Volcano Lover
/You may have gone to the rough island at the very top of Batanes in the north, or the isolated one on the very south of Tawi-Tawi; you may have flown over the South China Sea to see how we have occupied Pag-Asa; or plunged into the reef of Tubbataha. You’ve reached the extremes of the country and yet you’ve waited all these years to see the heart of Bicolandia.
Getting there takes less than an hour by plane, or an overnight ride by bus. Arriving at nightfall, the silhouette is neither teasing nor distracting. It will tell you the morning after that you’ve been a fool neglecting the sight of her, a volcano that captivates you whether you like it or not.
As soon as you leave your downtown hotel, there she is. Clear and bright under the morning sun, showing her sharp ridges like rivulets from the crater. You drive to the boulevard by the the Albay Gulf, and there she is again. She doesn’t really want you to come closer. It’s enough that you’ve given her the attention she deserves.
You had taken her for granted because you had seen enough postcards, read too many stories about her eruption, and believed that finding the exotic in your country lay elsewhere. Still you’re lucky she has unveiled herself to you for the first time, and she will never make you forget this.
You’re doubly lucky that a writer of Bicolano legends takes you on a ride around the volcano, a total of 81 kilometers in less than a day.
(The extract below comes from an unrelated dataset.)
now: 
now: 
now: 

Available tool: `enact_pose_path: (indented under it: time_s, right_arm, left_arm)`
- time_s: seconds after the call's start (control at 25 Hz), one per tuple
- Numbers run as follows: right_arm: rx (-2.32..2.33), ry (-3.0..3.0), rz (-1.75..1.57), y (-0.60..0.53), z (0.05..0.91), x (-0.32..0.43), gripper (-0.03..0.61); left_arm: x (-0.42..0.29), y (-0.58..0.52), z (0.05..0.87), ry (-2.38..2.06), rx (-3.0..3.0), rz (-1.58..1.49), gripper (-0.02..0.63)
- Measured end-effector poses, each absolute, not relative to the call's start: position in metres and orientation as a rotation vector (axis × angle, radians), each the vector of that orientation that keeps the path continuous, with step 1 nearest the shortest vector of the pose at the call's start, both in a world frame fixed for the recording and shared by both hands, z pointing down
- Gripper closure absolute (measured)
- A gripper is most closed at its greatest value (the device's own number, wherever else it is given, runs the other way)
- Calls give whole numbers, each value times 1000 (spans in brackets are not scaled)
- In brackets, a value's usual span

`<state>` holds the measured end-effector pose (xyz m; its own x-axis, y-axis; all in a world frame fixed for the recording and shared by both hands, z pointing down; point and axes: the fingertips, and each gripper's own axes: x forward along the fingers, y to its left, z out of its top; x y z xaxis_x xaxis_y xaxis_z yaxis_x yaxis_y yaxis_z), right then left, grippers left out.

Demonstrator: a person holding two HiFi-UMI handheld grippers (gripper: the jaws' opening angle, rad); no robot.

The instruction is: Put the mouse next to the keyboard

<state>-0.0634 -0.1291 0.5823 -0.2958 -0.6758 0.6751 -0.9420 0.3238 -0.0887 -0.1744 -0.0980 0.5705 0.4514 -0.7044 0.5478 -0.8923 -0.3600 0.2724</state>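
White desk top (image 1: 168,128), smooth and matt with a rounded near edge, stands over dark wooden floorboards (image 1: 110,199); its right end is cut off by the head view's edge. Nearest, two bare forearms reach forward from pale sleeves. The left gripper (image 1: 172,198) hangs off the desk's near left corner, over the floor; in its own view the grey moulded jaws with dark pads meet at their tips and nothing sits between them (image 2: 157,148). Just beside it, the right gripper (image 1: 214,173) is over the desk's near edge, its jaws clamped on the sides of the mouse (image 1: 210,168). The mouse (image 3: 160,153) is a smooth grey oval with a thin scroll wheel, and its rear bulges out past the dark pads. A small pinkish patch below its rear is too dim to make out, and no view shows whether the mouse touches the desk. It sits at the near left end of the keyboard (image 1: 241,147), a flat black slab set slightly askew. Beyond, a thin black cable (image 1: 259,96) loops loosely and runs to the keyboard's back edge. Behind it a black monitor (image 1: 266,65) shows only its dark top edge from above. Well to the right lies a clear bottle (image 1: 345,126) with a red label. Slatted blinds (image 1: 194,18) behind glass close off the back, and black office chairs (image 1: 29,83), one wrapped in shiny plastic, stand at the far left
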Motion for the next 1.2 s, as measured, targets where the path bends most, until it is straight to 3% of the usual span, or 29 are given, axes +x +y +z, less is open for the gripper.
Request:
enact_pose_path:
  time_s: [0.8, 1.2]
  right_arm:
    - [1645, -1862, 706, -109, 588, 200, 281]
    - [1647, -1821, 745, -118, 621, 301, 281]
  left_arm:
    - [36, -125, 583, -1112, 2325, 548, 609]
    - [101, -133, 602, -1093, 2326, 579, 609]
It takes only this much to love Mayon, which looms big over the city of Legazpi, so named after the Spanish explorer who had never, ironically, ever set foot in this capital of Albay province.
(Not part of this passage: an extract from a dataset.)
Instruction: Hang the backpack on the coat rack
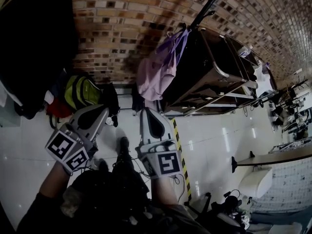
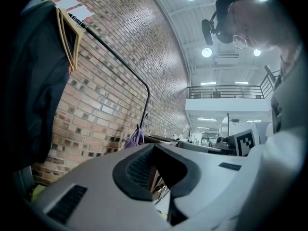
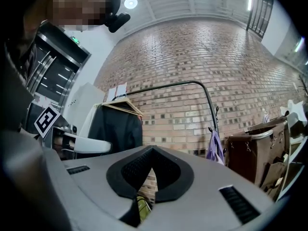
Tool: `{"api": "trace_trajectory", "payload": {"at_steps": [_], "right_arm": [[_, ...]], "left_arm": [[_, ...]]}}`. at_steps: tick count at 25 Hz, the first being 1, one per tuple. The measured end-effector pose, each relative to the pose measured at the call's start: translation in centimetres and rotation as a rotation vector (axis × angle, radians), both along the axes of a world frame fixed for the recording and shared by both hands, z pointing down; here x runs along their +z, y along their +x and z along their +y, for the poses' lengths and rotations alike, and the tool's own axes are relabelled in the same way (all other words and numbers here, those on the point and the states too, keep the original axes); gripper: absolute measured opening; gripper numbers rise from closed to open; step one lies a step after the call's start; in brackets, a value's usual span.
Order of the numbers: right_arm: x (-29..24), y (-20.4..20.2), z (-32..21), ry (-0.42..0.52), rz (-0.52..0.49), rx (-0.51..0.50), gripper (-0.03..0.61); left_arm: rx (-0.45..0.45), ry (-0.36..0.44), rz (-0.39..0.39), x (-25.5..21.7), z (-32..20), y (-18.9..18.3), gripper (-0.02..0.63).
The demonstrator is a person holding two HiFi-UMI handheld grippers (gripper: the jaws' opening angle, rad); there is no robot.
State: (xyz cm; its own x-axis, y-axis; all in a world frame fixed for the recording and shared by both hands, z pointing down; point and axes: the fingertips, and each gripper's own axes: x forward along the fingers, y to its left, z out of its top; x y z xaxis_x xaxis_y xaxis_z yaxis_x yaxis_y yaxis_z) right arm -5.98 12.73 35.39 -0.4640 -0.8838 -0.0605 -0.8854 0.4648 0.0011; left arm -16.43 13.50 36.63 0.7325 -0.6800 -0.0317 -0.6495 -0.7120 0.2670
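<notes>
Holding a gripper in each hand, a person stands on a white tiled floor facing a brick wall. The left gripper and the right gripper both point level toward the wall. Each has its jaws pressed together at the tips, with nothing grasped between them. The yellow-green backpack sits low at the foot of the wall, just ahead of the left gripper, next to a red item and other dark bags. It is not on the coat rack, whose black rail curves along the brickwork. A purple cloth hangs from the rack's end post, close beside a brown cart. At the rail's other end, a dark coat hangs on a wooden hanger. Yellow-and-black striped tape runs along the floor to the right of the right gripper.
</notes>
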Motion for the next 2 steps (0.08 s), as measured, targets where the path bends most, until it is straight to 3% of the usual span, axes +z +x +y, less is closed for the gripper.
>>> {"api": "trace_trajectory", "payload": {"at_steps": [2], "right_arm": [[0.56, -0.96, 1.21, 0.001, 0.010, 0.003, 0.005]], "left_arm": [[0.004, 0.002, 0.002, 0.60, 1.17, -0.86, 0.026]]}}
There are places along the way that are made for tourists’ best Instagram moments with the volcano. The nearest are Lingon Hill and Daraga, where a whitewashed Spanish colonial church awaits the volcano’s tantrums. In Bicol, there are as many legends as there are patron saints.
The tourists are easily pulled toward Cagsawa, which they are made to believe was a town buried by the ashes of Mayon’s anger in the early 19th century. My guide, the writer Jun Balde, tells you it’s all hogwash. He still remembers having seen the church relatively in place when he was a high school student on excursion. He shows a black-and-white photograph taken in 1934 that is “incontrovertible proof that the church was not buried.”
We sit by one of the stalls for a glass of guyabano juice. We could have had chili ice cream but again, you’d like to save that for last. Summer is announcing its onslaught with tormenting humidity. You don’t want to do what others are doing on an all-terrain vehicle, racing up to the foothills of the volcano through a dry riverbed. No, thank you, you’d rather tour the churches and seek respite from the heat within the stone walls.
Or you may relax on a bamboo raft floating in Sumlang Lake, the view of Mayon right before you, covered with cotton clouds by noon. Dip your feet in the water and take a sip of turmeric tea being sold at the stall. There’s a small park and a souvenir shop selling pili nuts of many flavors, and exquisitely woven abaca bags and floor mats.
If you really want to get closer to the volcano, there’s an 11-kilometer road up the ridge on the way to the town of Tabaco (the setting for Merlinda Bobis’s novel Banana Heart Summer). It’s not much of a thrill, though, gauging from the rundown Skyline Hotel. It’s another place for Instagram shots. Local women do business selling bonsai plants plucked from the mountain.
At the last turn heading back to Legazpi, Jun has to show the town formerly called Libog, where the revolutionary hero Andres Bonifacio left his heart and was said to have sired a child. His statue is there, not Jose Rizal’s, and so is the tomb of the music composer Potenciano Gregorio: remember Sarung Banggi, the most famous of Bicolano songs?
In the city, there is no better place to watch Mayon slink into the night than at the Oriental Hotel up on a hill, a vestige of Imelda Marcos’ glory days. You sit there by the terrace, waiting for the perfect cone of the volcano to take shape in the shadows.
You think about your full day in the city--the Bicol Express that was a train running from Manila’s Tutuban station to Legazpi’s station of classic design, now painted a strange baby blue. You laugh at Jun’s many jokes, listen to his stories and laugh some more when he points out to you the name of a brothel in town (The House of the Rising Sun), a hotel (The Twilight Zone), eateries (Pares King and Pares Queen, so where is Pares Priest?)
Before you leave, you’ll like to see Mayon again in whatever mood she may be in; early morning in the boulevard there she is threatened by dark clouds above that do not dare unleash rain. Instead, a rainbow arches from over the bay.
She’s been kind to you despite your having taken so much time before seeing her again. She wants to tell you that she too can be loved. So, you stay by the boulevard, to watch her for as long as you can sipping coconut water from its shell to quench your thirst, until the volcano begins to enshroud itself with wisps of cloud.
Criselda Yabes is the author of "Below the Crying Mountain" set in the rebellion of the 1970s in the south. It won the UP Centennial Literary Prize in 2008 and was nominated for the Man Asian Prize in 2010. She is currently based in Manila.